If you’ve battled against yourself in the pursuit of something you’ve always failed at and felt like a loser for not trying again, you know that the attachment of your goals is what’s causing you the most pain. You had an unhealthy fixation with forcing yourself to become more than what you are, only because you never felt like you were enough to begin with. But giving up made you realize that it’s best to walk away from what’s only hurting you.
5. You know what the depths of suffering are truly like because you’ve chased after things and never attained what came effortlessly to others.

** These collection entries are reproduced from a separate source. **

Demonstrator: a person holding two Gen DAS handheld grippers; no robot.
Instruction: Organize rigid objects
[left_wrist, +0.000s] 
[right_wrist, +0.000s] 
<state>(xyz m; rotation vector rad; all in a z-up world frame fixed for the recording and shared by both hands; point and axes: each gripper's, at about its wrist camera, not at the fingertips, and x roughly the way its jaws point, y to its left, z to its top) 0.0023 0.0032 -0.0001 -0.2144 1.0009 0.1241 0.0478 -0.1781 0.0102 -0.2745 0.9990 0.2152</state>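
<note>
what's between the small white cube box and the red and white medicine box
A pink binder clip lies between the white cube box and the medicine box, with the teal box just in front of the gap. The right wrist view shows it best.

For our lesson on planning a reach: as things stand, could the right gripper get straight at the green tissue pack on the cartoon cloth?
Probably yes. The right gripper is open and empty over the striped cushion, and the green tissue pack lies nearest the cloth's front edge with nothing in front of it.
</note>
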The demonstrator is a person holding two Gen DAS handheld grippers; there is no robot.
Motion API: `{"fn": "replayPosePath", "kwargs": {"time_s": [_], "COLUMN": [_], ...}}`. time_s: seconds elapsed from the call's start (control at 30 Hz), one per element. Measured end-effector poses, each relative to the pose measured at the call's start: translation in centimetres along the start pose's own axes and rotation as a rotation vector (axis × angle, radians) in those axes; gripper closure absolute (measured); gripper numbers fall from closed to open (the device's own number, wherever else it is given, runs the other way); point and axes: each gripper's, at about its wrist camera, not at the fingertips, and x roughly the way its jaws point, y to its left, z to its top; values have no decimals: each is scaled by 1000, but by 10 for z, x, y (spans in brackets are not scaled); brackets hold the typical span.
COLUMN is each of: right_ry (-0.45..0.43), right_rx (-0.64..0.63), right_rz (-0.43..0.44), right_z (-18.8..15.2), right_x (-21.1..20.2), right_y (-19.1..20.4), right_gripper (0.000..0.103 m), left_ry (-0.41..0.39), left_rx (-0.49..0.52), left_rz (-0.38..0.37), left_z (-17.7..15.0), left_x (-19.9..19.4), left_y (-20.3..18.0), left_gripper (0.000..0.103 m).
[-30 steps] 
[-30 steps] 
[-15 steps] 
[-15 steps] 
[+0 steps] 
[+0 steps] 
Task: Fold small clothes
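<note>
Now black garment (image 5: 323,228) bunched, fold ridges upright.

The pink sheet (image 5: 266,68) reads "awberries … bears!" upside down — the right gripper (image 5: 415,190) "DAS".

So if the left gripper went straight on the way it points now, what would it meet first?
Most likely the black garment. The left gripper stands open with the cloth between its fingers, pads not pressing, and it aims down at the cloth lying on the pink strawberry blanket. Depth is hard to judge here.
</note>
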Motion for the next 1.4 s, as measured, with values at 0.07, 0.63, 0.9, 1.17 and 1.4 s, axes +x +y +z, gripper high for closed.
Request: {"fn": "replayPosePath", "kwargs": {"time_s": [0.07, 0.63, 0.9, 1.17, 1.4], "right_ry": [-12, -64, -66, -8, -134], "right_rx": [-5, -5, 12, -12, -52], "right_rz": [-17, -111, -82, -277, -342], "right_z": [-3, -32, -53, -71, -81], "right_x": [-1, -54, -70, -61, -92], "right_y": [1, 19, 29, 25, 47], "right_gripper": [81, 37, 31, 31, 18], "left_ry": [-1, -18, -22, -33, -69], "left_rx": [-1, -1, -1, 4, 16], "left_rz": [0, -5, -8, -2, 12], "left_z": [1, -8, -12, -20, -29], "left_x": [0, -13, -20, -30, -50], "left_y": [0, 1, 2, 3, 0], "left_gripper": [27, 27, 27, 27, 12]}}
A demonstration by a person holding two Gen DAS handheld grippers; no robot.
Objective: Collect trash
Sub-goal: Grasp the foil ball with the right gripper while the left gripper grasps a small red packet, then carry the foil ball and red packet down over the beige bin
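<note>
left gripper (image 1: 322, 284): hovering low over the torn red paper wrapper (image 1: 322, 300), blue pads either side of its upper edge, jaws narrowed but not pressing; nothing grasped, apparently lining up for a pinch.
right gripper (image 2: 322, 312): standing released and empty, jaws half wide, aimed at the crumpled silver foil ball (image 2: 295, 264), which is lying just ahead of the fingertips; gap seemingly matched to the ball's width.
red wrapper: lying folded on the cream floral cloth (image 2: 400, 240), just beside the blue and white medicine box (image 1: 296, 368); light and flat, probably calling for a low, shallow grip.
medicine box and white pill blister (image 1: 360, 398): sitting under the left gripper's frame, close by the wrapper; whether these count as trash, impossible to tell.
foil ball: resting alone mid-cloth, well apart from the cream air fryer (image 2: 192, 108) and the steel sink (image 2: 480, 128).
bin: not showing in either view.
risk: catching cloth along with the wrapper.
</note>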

If you were forced to study something you kept failing at, you probably hated yourself when everyone else did well and got the stable jobs your parents wanted you to get. If you listened to lifestyle gurus and self-help authors, you probably tried to create something borderline magical and it ended up failing to give you the overnight popularity you expected. If you applied to over a hundred jobs and got rejected from every single one, you probably deprived yourself because you thought you were stupid. If you worked a job that you weren’t a good fit for, then you know what it’s like to feel micromanaged and resentful of people at the top. And if you’ve ever suffered from bullying yourself to be “good enough” for people who still think you’re inadequate, you know that keeping up with this cycle of struggling will bring about these severe feelings of worthlessness. At the end of it all, you realize that letting go is the only solution that will keep you alive.
6. You never really wanted to work in fields that made “good money” or at a job that forces you to do what you aren’t good at.
All you wanted was something simpler and these guilt-tripping goals were just preventing you from seeing yourself clearly. You know that you don’t have to be the best and you don’t need to live like anyone else to prove that you are.
7. Whenever you start over, you ruthlessly cut back on your goals.
Your reason for being has evolved into something much humbler but more grounded in reality because you know what it’s like to suffer from trying to achieve too many dreams and hating yourself for failing at things you were never good at in the first place. Your major goal in life is to live in a way that frees you from false hopes, hollow dreams, and feelings of inferiority, so that you live completely at peace each day.